While there is some overlap between these requirements, distinct specialized markup constructs have been created for each of these cases as explained in section 5.2 Markup Constructs for Representation of Characters and Glyphs below. The following sections will then proceed to discuss how to apply them to the problems at hand, discussing annotation of existing characters in section 5.3 Annotating Characters and finally creation of new ones in 5.4 Adding New Characters.

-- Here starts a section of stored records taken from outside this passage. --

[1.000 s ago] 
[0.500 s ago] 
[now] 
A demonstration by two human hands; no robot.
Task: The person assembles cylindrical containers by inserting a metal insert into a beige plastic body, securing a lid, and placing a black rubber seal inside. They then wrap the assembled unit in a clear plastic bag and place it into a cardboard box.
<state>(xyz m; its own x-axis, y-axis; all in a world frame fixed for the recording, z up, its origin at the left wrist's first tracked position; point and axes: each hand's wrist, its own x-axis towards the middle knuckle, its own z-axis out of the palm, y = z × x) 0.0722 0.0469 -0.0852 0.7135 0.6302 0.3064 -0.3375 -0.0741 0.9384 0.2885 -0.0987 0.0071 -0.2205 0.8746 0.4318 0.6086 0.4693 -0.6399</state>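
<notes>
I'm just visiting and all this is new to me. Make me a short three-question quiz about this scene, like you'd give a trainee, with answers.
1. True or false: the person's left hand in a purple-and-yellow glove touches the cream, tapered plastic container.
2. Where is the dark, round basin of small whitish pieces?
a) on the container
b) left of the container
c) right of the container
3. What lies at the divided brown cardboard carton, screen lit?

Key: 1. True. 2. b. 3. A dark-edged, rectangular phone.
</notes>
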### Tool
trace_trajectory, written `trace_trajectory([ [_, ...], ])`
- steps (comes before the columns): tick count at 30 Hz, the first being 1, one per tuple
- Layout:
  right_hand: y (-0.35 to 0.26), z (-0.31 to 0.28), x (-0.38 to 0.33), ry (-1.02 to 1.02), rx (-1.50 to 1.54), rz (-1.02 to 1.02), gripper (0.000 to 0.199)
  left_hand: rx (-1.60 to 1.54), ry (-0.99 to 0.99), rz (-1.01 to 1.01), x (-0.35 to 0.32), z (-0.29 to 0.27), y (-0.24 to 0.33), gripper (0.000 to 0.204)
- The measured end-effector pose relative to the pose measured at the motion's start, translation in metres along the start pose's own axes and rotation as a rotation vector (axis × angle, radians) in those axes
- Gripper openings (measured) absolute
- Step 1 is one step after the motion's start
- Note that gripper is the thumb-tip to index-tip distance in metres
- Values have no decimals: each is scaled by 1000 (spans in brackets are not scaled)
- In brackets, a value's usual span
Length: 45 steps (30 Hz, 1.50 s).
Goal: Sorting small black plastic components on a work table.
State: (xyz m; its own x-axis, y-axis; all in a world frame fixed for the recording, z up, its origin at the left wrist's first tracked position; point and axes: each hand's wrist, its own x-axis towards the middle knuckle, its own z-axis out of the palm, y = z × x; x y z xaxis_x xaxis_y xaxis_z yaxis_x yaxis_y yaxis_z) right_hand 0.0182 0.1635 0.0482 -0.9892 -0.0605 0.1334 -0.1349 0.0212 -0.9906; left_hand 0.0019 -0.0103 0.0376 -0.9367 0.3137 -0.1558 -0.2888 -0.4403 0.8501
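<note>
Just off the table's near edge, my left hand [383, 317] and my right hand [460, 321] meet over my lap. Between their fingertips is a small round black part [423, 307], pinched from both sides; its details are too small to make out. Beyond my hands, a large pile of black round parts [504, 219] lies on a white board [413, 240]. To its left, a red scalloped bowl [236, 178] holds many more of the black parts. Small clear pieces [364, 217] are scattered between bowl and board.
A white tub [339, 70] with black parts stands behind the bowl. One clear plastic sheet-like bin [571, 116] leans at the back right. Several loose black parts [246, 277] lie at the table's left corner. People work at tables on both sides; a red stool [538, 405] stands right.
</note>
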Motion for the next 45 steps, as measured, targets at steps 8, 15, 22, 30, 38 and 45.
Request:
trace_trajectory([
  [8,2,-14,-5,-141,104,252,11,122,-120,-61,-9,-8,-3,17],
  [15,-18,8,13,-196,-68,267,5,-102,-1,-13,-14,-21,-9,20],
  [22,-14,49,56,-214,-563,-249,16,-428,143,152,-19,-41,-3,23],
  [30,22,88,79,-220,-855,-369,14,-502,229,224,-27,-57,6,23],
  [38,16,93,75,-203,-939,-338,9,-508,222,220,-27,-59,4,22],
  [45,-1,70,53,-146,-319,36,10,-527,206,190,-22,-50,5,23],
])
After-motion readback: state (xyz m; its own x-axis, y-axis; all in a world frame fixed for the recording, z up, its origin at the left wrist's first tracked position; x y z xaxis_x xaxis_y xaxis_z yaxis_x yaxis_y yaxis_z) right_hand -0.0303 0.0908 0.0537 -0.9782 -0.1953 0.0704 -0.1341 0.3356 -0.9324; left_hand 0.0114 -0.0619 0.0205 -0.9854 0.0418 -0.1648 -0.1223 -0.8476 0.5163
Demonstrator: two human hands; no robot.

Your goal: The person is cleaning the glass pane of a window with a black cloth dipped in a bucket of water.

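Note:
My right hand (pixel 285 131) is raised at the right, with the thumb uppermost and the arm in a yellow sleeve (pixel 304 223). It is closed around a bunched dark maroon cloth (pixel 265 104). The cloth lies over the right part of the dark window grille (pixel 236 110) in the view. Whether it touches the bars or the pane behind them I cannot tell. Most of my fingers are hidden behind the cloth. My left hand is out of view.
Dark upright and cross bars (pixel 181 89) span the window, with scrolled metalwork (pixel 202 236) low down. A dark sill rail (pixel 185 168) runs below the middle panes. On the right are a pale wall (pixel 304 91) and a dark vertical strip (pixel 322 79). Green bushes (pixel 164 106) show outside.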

5.2 Markup Constructs for Representation of Characters and Glyphs Markup Constructs for Representation of Characters and Glyphs¶
An XML document can, in principle, contain any defined Unicode
character. The standard allows these characters to be represented
either directly, using an appropriate encoding (UTF-8 by default), or
indirectly by means of numeric character references (NCR), such as
Ä
(A-umlaut). The encoder can also restrict the
range of characters which are represented directly in a document (or
part of it) by adding a suitable encoding declaration. For example, if
a document begins with the declaration <?xml
encoding="iso-8859-1"?>
any Unicode characters which are not
in the ISO-8859-1 character set must be represented by NCRs.
The gaiji module defined by this chapter adds a further way of representing specific characters and glyphs in a document. (Gaiji is from Japanese 外字, meaning external characters.) This allows the encoder to distinguish characters and glyphs which Unicode regards as identical, to add new nonstandard characters or glyphs, and to represent Unicode characters not available in the document encoding by an alternative means.
The mechanism provided here consists functionally of two parts:
- an element g, which serves as a proxy for new characters or glyphs
- elements char and glyph, providing information about such characters or glyphs; these elements are stored in the charDecl element in the header.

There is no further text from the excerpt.